|Under Sec. 29-70, sitting on a tree planter would incur a fine (photo by Andrew Candelario)|
Mill Avenue, Tempe
Sec. 29-70, also known as a ”sit-lie” law stated, “no person shall sit or lie down upon a public sidewalk or upon a blanket, chair, stool, or any other object not permanently affixed upon a public sidewalk or median.” However, this law does not apply to those that are sitting or lying down due to a medical emergency, disabled and needs a wheelchair, operating a commercial establishment pertaining to a parade, festival, performance, rally, demonstration, or meeting, sitting on a chair or bench supplied by a public agency, sitting within a bus zone while waiting for public or private transportation.1
This "no sitting on the sidewalk" ordinance was created by the anti-homeless legislation, which prohibited sitting and lying down on sidewalks. In 1999 the community challenged this law in Tempe, Arizona, arguing that this law was “unnecessary, cruel, unusual and really just plain asinine.” When the law had passed, community activists and homeless people launched media campaigns toward the city council chambers.
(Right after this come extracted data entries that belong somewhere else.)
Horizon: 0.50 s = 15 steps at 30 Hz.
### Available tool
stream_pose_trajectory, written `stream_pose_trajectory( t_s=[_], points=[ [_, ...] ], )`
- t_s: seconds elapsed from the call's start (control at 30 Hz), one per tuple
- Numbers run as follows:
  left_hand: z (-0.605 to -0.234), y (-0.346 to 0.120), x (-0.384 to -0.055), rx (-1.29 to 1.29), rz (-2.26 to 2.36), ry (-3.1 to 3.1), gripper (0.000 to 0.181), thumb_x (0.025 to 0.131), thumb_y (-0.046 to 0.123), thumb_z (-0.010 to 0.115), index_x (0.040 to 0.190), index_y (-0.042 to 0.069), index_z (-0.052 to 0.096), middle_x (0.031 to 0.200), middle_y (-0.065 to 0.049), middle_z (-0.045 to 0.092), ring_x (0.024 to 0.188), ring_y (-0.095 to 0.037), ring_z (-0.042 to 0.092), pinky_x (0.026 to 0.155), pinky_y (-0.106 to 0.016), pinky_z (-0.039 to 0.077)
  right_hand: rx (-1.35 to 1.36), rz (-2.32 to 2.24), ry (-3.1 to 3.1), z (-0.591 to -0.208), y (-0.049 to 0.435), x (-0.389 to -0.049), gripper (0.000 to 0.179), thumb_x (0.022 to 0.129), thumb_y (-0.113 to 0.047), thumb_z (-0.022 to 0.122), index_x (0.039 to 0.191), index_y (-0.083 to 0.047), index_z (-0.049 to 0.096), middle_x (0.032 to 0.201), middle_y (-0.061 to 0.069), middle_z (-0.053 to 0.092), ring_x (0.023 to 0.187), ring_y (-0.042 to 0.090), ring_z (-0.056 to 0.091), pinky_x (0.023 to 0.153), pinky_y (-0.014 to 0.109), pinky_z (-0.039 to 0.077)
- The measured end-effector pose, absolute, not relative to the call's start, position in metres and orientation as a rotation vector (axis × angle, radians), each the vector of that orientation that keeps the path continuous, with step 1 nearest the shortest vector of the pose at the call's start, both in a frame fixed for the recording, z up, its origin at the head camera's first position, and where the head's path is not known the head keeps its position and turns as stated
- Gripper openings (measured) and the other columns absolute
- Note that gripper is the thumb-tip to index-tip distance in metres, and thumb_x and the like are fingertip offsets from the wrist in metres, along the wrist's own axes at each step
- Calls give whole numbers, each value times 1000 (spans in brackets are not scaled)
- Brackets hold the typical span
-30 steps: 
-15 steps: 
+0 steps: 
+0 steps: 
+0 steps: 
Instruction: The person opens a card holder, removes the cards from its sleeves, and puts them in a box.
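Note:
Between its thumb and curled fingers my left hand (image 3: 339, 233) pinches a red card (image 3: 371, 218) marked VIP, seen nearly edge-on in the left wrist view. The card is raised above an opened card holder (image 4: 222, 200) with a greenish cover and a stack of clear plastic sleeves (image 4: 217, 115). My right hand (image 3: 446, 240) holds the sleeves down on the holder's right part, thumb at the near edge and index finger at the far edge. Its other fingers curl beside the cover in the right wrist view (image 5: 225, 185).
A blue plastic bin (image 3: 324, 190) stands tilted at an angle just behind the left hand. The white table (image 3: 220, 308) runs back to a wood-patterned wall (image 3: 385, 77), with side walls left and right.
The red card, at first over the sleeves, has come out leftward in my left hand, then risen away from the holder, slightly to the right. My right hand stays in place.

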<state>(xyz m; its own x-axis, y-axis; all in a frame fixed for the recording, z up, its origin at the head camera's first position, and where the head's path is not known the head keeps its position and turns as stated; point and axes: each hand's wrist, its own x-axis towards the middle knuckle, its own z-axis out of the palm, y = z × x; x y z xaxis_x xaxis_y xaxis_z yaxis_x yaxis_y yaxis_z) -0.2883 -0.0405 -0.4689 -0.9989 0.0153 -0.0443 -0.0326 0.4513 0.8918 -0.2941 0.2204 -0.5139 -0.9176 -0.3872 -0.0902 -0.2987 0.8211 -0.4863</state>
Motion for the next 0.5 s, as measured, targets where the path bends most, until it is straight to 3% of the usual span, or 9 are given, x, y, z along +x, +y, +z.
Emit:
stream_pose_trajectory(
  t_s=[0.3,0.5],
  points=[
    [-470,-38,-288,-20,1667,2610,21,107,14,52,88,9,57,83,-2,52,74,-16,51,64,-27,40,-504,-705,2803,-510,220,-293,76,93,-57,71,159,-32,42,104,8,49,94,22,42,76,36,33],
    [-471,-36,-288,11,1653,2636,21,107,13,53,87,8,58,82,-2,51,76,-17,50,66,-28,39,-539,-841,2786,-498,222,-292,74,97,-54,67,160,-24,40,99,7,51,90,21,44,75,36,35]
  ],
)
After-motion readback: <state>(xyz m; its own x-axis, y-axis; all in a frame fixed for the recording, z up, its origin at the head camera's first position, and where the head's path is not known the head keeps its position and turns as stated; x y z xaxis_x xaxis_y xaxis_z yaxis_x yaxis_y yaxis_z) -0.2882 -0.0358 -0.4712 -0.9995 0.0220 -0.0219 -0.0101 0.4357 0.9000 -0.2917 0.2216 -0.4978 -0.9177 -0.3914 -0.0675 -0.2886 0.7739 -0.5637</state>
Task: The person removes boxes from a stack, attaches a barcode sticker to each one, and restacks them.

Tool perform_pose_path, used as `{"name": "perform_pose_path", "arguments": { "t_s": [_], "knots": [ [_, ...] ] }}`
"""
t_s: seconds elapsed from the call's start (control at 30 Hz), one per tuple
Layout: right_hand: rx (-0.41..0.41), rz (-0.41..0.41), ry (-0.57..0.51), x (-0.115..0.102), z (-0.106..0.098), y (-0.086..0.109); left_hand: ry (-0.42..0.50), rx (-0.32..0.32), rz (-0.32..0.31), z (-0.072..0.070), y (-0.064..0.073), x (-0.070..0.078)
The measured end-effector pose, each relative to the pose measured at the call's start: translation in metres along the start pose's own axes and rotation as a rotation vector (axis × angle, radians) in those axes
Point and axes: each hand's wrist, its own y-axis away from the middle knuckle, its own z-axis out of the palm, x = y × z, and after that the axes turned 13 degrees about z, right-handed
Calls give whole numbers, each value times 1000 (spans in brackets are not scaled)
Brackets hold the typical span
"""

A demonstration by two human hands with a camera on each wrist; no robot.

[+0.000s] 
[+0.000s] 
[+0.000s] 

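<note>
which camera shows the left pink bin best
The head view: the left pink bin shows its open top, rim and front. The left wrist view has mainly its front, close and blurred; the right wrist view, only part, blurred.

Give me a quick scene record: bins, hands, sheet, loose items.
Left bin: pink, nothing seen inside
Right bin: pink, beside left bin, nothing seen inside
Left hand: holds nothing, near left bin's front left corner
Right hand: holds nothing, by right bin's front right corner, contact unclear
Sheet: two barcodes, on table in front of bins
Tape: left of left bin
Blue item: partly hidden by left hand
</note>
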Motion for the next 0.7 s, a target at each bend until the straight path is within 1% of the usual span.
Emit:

The community protested against the no-sitting law by sitting in front of city council stating it was criminalization of homelessness in general. Coincidently, the law took effect on Martin Luther King Day, which was used in the protest since sitting was an important form of legitimate social protest.2
Although these laws were aimed at homeless people, they were diminishing everyone's rights in the process creating a lawsuit that was filed in federal district court against Tempe's sit-lie law. The Ninth Circuit Court of Appeals, in a case arising out of Seattle, had previously upheld this law. The Arizona federal judge wound up issuing an injunction against the Tempe law and thus wiping it off the books on First Amendment grounds.2
Shortly after, a special hearing was held at the ASU College of Law, overturning this decision on an appeal by the Ninth Circuit. In the process of litigating the case and organizing in the streets, many crucial facts that ultimately tipped the balance were brought to light, including: the removal of benches in the downtown area, the privatization of some of the sidewalks, the lack of adequate alternatives such as shelters in the city, the elimination of public restroom facilities and the inordinate influence that the business community had on the city council.2 Though at the end of it all, it was a victory for homeless people everywhere. The courts saw this law of jailing homeless people as a violation of the 8th Amendment of the Constitution, which bars cruel and unusual punishment.3 Therefore, the law was abolished and put to an end.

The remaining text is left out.